On August 17, 2020, Johnson began hosting mornings on "ESPN LA 710" KSPN, replacing "Golic and Wingo". Johnson will be joined by basketball analyst Jay Williams, a former NBA player; and Max Kellerman, with the show being titled "KJM". ESPN says the hosts will discuss the morning's top stories and overnight developments with their own perspective and analysis. Johnson will also regularly appear on "Get Up" and "First Take."

As of June 30, 2023, Johnson is no longer working with ESPN.

==Other ventures==
Johnson co-founded First Picks Management in 2005 as a vehicle to pursue his business interests in the food service, hotel, and real estate industries as well as venture capital investing. He recruited Harvard Business School MBAs, Glenn, and Clarence Mah, as well as his public relations and marketing agent, Ingrid Roberts, to co-lead the organization. Johnson and his management team partnered with National Football League and National Basketball Association athletes, including Warrick Dunn, Dennis Northcutt, Terence Newman, and Joe Smith in developing First Picks Management, a corporate website.

In November 2008, Johnson was contracted for a weekend TV Series called Keyshawn Johnson: Tackling Design. The show was on A&E in July 2009 and showcases Johnson's knowledge of interior design to help other people redecorate their homes.

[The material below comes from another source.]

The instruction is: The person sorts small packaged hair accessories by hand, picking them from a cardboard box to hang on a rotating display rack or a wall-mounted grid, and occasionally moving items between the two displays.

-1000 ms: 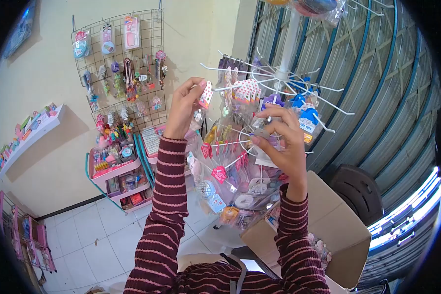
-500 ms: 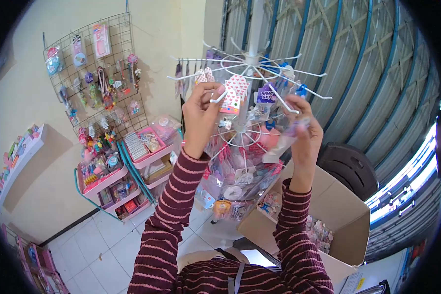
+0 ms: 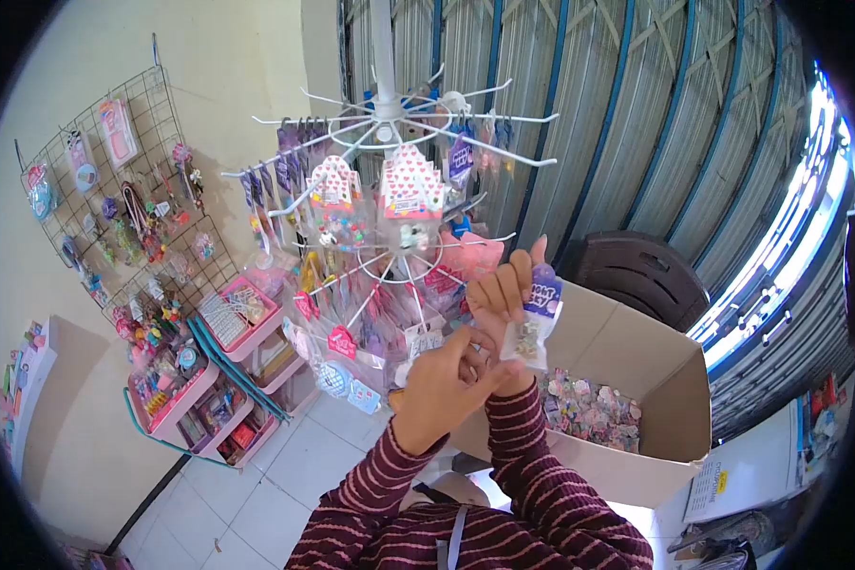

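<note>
My right hand (image 3: 502, 296) is raised beside the rack, its fingers curled around a small clear packet (image 3: 539, 318) with a purple header card and little pale pieces inside. Just below, my left hand (image 3: 454, 382) has its fingers bent in against my right wrist, the thumb reaching the packet's lower edge. Whatever the left fingers pinch is hidden. Behind both hands stands a white display rack (image 3: 388, 109) with wire hooks. Heart-patterned cards (image 3: 410, 185) and more purple-topped packets (image 3: 459, 161) hang from it.
An open cardboard box (image 3: 627, 456) with many small packets stands at lower right, before a dark chair (image 3: 641, 275). Pink drawer carts (image 3: 199, 399) and a wire wall grid (image 3: 128, 171) with trinkets are at left. A metal folding shutter (image 3: 589, 123) stands behind.
Both hands have come down from the rack's upper hooks and drawn together, the right one bringing the packet. The view has turned rightward, and more heart-patterned cards show at the front.
</note>
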Tool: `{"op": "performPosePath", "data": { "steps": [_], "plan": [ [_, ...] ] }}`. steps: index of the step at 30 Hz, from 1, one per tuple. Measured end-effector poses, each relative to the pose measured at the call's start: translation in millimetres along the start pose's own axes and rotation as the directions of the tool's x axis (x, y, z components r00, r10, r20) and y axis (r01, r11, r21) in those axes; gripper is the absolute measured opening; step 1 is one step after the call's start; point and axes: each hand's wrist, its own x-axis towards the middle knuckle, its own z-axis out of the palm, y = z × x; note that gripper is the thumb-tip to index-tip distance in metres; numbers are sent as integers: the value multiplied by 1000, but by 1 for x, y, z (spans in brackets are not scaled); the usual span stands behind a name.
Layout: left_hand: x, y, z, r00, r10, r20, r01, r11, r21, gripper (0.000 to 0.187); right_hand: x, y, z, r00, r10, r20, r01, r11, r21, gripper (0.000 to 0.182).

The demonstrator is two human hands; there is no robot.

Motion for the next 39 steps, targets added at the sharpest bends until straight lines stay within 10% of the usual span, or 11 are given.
{"op": "performPosePath", "data": {
  "steps": [9, 13, 17, 20, 25, 26, 27, 30, 39],
  "plan": [
    [-4, -31, 19, 998, -31, 56, 46, 954, -295, 36, -14, 12, -6, 988, -150, -18, 119, 848, -517, 42],
    [-2, -32, 38, 999, -46, -12, 33, 866, -500, 29, -27, 1, 3, 957, -137, -254, -129, 586, -800, 48],
    [11, -10, 29, 988, -60, -142, 8, 940, -341, 23, -46, -14, 16, 916, -8, -401, -231, 807, -543, 35],
    [26, 0, 23, 965, 206, -163, -165, 958, 236, 32, -50, -34, 9, 936, 46, -348, -323, 507, -799, 21],
    [40, 35, 13, 988, 32, -150, -16, 994, 107, 42, -18, -58, 23, 934, -190, -301, -91, 690, -718, 25],
    [45, 37, 10, 892, 283, -351, -196, 944, 264, 41, -8, -67, 19, 939, -209, -272, -50, 700, -712, 27],
    [50, 38, 7, 700, 525, -484, -318, 836, 447, 41, 4, -79, 23, 956, -167, -241, -55, 705, -707, 28],
    [66, 38, -4, 642, 603, -473, -377, 786, 489, 40, 41, -100, 23, 975, -74, -208, -99, 697, -710, 30],
    [92, 15, 2, 657, 627, -419, -290, 724, 626, 39, 68, -106, -13, 941, 176, -289, -294, 847, -442, 28]
  ]
}}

In 2012, Johnson starred in Jägermeister's critically acclaimed A Stronger Bond television and digital campaign created by the award-winning advertising agency Mistress. In 2013, Johnson was announced to be a contestant on the 17th season of Dancing with the Stars. He was paired with professional dancer Sharna Burgess. On the show of September 23 he was the first celebrity voted out.

In November 2025 he won the "Football Legends" episode of Celebrity Weakest Link and received $50,000 for charity.

==Personal life==
He has been married twice. Johnson and Shikiri Hightower were married from 1998 to 2002 and they had two children: Maia and Keyshawn Johnson, Jr. His second wife is Jennifer Conrad, with whom he has three children: London, Shyla, and Vance. Keyshawn Johnson Jr. was a wide receiver at the University of Nebraska. His nephew is former New Orleans Saints wide receiver Michael Thomas.